Conceptually, this class represents a table:
| body index R | body index O | type | ϕᴼ(R) | Jq_ϕᴼ(R) |
| :----------: | :----------: | :--: | :---: | :------: |
| ... | ... | .. | ... | ... |
Member functions return each column of the table as an ordered collection. The
iᵗʰ entry in each collection belongs to the iᵗʰ row.
Each row characterizes the relationship between a particular *robot* body
(annotated as body R) and some "other" body (annotated as body O) in the model.
That other body O may be part of the robot or the environment.
- `body index R` is the BodyIndex of body R.
- `body index O` is the BodyIndex of body O.
- `type` implies the type of body O. Given that we know body R is a robot
body, `type` indicates that body O is also a robot body with the value
RobotCollisionType::kSelfCollision or an environment body with the value
RobotCollisionType::kEnvironmentCollision. For a correct implementation of
CollisionChecker, it will never be
RobotCollisionType::kEnvironmentAndSelfCollision.
- `ϕᴼ(R)` is the signed distance function of the other body O evaluated on
body R. The reported distance is offset by the padding value for the body
pair recorded in the CollisionChecker. It is the minimum padded distance
between bodies O and R. A point on the padded surface of body O would
report a distance of zero. Points inside that boundary report negative
distance and points outside have positive distance.
- `Jqᵣ_ϕᴼ(R)` is the Jacobian of ϕᴼ(R) with respect to the robot
configuration vector `qᵣ`. The Jacobian is the derivative as observed in
the world frame.
- The vector `qᵣ` will be a subset of the plant's full configuration `q`
when there are floating bodies or joints in the plant other than the
robot. The Jacobian is only taken with respect to the robot.
- The `jacobians()` matrix has `plant.num_positions()` columns and the
column order matches up with the full `plant.GetPositions()` order.
The columns associated with non-robot joints will be zero.
Several important notes:
- A single robot body index can appear many times as there may be many
measured distances between that robot body and other bodies in the model.
- A row *may* contain a zero-valued Jacobian Jqᵣ_ϕᴼ(R). Appropriately
filtering collisions will cull most of these Jacobians. But depending on
the structure of the robot and its representative collision geometry, it
is still possible to evaluate the Jacobian at a configuration that
represents a local optimum (zero-valued Jacobian).

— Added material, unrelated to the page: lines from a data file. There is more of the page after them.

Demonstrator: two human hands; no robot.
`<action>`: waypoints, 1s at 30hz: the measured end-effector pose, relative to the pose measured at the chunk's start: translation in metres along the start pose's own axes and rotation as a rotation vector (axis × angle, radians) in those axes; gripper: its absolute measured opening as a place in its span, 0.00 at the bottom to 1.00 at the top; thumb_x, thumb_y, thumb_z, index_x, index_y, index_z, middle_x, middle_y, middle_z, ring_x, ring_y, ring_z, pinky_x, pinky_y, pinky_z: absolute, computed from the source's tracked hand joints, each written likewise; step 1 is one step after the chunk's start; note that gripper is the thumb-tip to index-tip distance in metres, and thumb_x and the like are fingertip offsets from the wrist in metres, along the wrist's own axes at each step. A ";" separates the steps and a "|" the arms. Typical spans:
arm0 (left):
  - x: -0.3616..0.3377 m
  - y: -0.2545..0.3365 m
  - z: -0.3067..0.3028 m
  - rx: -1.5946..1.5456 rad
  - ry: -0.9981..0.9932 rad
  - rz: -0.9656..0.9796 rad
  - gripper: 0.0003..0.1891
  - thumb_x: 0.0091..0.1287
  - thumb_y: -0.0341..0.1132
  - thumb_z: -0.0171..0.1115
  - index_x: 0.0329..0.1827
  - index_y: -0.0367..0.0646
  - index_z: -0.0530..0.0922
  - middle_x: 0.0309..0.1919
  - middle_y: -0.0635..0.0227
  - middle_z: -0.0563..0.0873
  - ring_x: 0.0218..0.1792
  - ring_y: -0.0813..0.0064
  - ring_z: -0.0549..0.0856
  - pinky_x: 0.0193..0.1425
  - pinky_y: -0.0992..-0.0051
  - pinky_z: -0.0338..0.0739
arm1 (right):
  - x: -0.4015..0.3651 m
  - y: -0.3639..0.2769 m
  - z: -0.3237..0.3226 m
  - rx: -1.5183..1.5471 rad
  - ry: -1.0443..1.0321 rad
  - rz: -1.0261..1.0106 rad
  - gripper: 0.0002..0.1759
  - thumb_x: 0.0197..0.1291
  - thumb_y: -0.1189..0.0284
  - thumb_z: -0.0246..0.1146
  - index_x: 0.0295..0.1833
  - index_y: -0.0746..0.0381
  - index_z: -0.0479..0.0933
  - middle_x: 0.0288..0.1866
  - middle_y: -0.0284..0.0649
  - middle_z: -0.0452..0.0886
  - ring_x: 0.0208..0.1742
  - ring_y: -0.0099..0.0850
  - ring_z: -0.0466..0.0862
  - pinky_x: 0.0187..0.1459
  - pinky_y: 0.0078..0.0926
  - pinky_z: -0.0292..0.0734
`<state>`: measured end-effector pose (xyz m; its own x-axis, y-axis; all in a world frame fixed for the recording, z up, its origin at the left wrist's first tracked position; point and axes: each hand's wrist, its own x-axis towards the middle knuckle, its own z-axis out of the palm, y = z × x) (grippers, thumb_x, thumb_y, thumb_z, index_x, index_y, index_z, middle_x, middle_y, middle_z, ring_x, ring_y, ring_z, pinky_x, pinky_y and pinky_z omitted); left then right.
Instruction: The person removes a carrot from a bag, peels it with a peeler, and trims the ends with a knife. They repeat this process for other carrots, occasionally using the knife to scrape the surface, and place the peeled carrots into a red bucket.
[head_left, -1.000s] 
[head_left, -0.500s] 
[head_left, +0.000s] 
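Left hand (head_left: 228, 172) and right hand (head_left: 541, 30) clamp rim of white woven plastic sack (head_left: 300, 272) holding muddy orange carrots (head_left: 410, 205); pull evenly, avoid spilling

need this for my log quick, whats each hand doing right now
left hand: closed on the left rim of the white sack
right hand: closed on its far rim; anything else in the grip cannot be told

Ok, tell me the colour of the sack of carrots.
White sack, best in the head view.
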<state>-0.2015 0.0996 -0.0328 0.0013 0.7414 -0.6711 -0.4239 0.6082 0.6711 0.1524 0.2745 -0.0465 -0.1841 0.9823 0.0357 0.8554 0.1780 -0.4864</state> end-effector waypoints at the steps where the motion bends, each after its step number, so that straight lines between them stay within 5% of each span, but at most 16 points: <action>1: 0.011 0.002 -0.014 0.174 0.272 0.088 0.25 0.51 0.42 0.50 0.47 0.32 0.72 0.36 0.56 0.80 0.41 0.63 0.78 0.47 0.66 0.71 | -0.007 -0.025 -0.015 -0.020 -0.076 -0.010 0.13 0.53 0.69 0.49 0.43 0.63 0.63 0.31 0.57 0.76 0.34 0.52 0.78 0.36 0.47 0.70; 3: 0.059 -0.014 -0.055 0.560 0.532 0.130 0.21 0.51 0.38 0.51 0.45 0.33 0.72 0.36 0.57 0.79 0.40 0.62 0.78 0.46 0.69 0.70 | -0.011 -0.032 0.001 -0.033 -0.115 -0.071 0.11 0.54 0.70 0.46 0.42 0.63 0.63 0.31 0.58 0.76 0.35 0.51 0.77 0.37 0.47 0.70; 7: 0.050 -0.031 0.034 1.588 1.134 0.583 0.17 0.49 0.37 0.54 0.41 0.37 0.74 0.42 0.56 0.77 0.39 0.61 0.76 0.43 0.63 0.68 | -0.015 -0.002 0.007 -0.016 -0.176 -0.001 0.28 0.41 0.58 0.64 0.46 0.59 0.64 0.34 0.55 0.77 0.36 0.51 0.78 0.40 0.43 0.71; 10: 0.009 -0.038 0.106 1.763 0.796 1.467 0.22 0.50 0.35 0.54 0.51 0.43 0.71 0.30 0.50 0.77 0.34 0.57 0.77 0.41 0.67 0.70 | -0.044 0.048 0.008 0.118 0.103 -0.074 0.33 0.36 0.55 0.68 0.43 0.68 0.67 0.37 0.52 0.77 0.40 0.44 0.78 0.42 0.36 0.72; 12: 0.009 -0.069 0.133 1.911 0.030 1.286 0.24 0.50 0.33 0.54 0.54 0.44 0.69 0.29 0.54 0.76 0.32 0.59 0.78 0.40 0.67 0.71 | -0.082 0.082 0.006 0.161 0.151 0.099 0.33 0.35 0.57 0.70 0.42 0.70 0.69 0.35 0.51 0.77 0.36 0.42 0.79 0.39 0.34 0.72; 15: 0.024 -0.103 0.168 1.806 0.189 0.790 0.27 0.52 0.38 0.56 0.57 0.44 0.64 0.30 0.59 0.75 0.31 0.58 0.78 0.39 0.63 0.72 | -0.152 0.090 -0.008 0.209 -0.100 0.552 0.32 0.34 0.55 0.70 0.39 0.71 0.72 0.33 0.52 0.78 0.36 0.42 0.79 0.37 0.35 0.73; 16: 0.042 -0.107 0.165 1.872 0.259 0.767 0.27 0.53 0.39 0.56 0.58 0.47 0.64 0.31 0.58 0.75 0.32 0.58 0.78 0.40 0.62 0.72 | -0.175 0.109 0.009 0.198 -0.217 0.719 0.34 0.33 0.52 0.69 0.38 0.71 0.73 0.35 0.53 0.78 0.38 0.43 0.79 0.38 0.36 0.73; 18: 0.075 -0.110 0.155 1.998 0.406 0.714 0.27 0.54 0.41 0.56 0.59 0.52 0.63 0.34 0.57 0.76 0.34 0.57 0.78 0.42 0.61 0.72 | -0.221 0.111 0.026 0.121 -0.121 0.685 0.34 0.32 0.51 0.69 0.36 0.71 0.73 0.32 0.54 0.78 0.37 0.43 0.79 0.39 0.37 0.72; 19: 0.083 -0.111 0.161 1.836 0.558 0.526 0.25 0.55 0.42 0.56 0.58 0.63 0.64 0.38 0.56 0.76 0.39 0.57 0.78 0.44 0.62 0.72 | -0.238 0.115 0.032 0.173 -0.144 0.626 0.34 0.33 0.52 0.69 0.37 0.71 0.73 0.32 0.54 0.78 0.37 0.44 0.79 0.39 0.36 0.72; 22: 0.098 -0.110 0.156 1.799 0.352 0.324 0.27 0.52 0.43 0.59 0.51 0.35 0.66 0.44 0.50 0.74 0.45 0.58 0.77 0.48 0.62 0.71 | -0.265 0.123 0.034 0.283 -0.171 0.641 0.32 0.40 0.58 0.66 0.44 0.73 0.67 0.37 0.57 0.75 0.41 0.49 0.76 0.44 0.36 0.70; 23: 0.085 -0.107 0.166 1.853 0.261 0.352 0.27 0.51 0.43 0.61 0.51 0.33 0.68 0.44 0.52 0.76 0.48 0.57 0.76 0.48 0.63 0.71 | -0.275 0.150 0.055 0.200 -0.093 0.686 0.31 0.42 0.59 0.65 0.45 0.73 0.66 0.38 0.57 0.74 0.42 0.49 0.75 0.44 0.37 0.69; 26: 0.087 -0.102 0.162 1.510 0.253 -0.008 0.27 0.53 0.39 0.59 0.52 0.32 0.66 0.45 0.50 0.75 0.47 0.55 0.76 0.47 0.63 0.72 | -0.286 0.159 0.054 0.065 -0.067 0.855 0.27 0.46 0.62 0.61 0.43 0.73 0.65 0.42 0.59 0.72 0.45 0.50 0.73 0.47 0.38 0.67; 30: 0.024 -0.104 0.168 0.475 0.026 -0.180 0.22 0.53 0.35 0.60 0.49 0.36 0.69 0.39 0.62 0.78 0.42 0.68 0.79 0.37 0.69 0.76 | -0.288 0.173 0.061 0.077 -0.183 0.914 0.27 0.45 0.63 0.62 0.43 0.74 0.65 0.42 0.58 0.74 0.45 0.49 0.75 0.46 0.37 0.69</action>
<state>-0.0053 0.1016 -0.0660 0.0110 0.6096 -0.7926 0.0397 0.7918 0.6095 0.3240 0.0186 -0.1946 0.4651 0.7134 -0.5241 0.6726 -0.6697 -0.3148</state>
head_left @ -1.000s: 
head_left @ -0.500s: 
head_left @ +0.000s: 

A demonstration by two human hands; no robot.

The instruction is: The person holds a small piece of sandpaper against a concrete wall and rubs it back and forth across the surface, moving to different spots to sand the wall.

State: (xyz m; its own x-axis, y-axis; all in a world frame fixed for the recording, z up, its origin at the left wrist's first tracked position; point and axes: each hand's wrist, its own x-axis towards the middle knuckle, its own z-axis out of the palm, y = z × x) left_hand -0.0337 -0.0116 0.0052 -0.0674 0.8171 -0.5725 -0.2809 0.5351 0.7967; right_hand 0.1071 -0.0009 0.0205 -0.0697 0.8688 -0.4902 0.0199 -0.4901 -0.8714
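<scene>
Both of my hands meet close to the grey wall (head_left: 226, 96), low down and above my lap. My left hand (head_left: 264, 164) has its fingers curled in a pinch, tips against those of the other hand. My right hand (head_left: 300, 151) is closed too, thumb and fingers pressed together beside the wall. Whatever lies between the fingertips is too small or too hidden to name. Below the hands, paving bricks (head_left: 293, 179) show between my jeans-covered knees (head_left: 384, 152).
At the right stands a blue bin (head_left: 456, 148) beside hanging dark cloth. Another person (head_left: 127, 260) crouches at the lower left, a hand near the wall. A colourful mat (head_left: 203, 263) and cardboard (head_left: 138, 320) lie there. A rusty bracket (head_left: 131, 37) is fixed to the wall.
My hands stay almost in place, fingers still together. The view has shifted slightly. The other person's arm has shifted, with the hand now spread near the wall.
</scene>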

@ingroup planning_collision_checker */
class RobotClearance {
public:
DRAKE_DEFAULT_COPY_AND_MOVE_AND_ASSIGN(RobotClearance)
/** Creates an empty clearance with size() == 0 and num_positions as given. */
explicit RobotClearance(int num_positions) : nq_(num_positions) {
DRAKE_THROW_UNLESS(num_positions >= 0);
}
~RobotClearance();
/** @returns the number of distance measurements (rows in the table). */
int size() const { return robot_indices_.size(); }
/** @returns the number of positions (i.e., columns) in jacobians(). */
int num_positions() const { return nq_; }
// TODO(sean.curtis) Provide a guaranteed order on the rows, based on body
// index.
/** @returns the vector of *robot* body indices. */
const std::vector<multibody::BodyIndex>& robot_indices() const {
return robot_indices_;
}
/** @returns the vector of *other* body indices. */
const std::vector<multibody::BodyIndex>& other_indices() const {
return other_indices_;
}
/** @returns the vector of body collision types. */
const std::vector<RobotCollisionType>& collision_types() const {
return collision_types_;
}
/** @returns the vector of distances (`ϕᴼ(R)`). */
Eigen::Map<const Eigen::VectorXd> distances() const {
return Eigen::Map<const Eigen::VectorXd>(distances_.data(), size());
}
/** @returns the vector of distance Jacobians (`Jqᵣ_ϕᴼ(R)`); the return type
is a readonly Eigen::Map with size() rows and num_positions() columns. */
auto jacobians() const {
using RowMatrixXd =
Eigen::Matrix<double, Eigen::Dynamic, Eigen::Dynamic, Eigen::RowMajor>;
return Eigen::Map<const RowMatrixXd>(jacobians_.data(), size(), nq_);
}
/** (Advanced) The mutable flavor of jacobians(). */
auto mutable_jacobians() {
using RowMatrixXd =
Eigen::Matrix<double, Eigen::Dynamic, Eigen::Dynamic, Eigen::RowMajor>;
return Eigen::Map<RowMatrixXd>(jacobians_.data(), size(), nq_);
}
/** Ensures this object has storage for at least `size` rows. */
void Reserve(int size);
/** Appends one measurement to this table. */
void Append(multibody::BodyIndex robot_index,
multibody::BodyIndex other_index,
RobotCollisionType collision_type, double distance,
const Eigen::Ref<const Eigen::RowVectorXd>& jacobian);
private:
std::vector<multibody::BodyIndex> robot_indices_;
std::vector<multibody::BodyIndex> other_indices_;
std::vector<RobotCollisionType> collision_types_;
std::vector<double> distances_;
std::vector<double> jacobians_; // Stored in row-major order.
int nq_{};
};
} // namespace planning
} // namespace drake